2

While MongoDB doesn't require any fixed schema, there are times we would like to migrate from one structure to another.

I was dealing with a small dataset (~200K) recently, and decided to loop existing data, transform data model and insert to new collections. It turned out our vps wasn't that powerful, using php driver I can only get to about ~300 insertion/sec, after having ensured following:

  • no index before insertion.
  • use batch insert as much as possible.

I wonder if I have simply picked the wrong migration path, or if there are some best practice when dealing with schema change in MongoDB?

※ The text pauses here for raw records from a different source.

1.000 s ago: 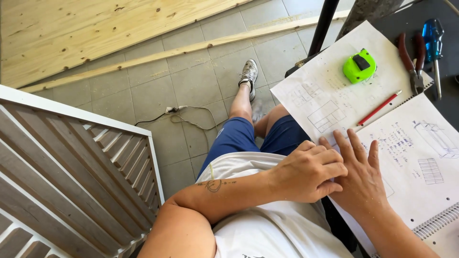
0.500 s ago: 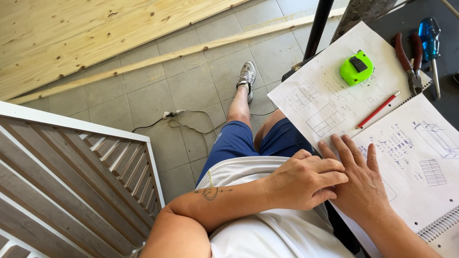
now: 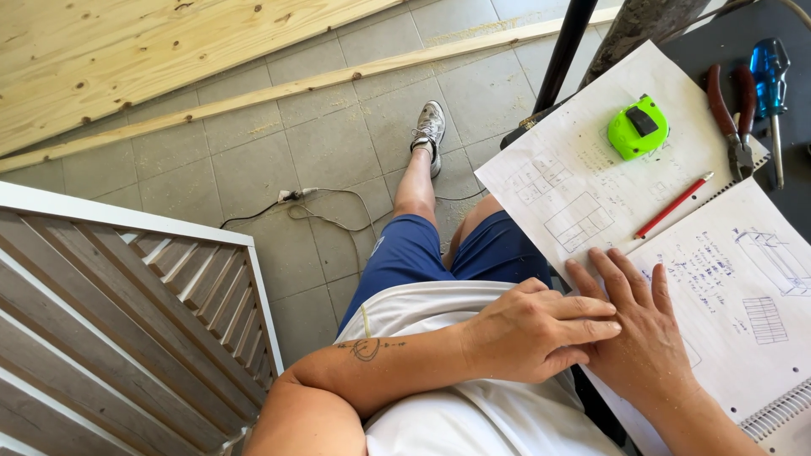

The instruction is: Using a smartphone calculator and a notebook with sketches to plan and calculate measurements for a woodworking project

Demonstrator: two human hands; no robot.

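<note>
Two hands lie stacked at the near right of the scene. The right hand is pressed flat, fingers slightly spread, on the near edge of a spiral notebook covered in pencil sketches and notes. The left hand reaches across the body and rests over the back of the right one, fingers together and extended — holding nothing.

A loose sheet of drawings lies just beyond the fingertips, partly overlapped by the notebook. On that sheet sits a bright green tape measure, and a red pencil lies slanted across the seam between sheet and notebook. Farther right, on the dark table, rest red-handled pliers and a blue-handled screwdriver, side by side.

Below, the person's blue shorts and a grey sneaker show over a tiled floor, where a white power cord trails. Pale wooden boards lie at the far left — a slatted white-framed panel fills the near left.
</note>
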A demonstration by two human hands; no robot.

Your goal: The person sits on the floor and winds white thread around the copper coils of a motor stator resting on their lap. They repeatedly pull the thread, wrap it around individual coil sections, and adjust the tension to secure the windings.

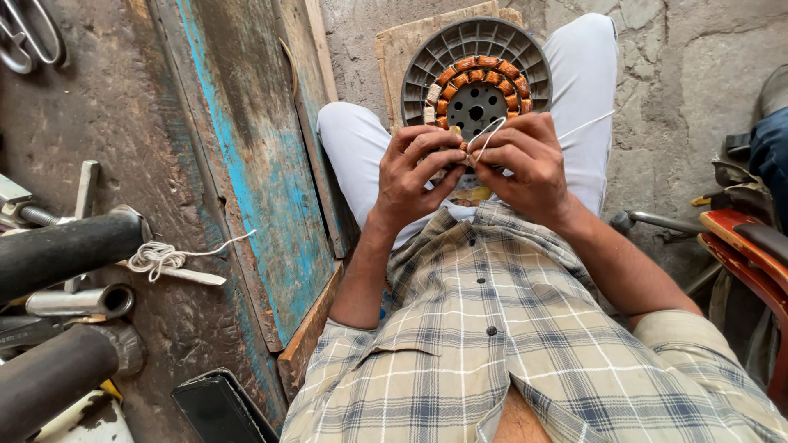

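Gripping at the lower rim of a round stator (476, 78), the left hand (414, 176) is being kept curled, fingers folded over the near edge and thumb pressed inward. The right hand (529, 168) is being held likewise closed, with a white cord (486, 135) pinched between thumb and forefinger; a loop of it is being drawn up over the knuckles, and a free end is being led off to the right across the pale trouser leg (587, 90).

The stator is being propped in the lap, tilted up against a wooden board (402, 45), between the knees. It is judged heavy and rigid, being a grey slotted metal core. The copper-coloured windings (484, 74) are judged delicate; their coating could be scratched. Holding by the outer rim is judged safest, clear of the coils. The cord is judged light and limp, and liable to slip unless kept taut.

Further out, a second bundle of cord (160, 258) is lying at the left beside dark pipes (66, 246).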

After taking in some suggestions, I changed the write concern to 0 during migration, and this is what i have observed:

  • Insertions are still not as fast as expected, max at ~500 insertion/sec
  • After insertion completed, indexing go through very quickly, probably due to the fact the ensureIndex is fire-and-forget with w=0?
  • Remaining update took a while to start, probably due to the fact the indexing operations are blocking? Then it appear to ran at a varying speed (previously it was running consistently slower), again maybe indexing were taking place.
  • CPU and IO were fine. cpu mostly had about 90% idle, and IO wait were less than 10%.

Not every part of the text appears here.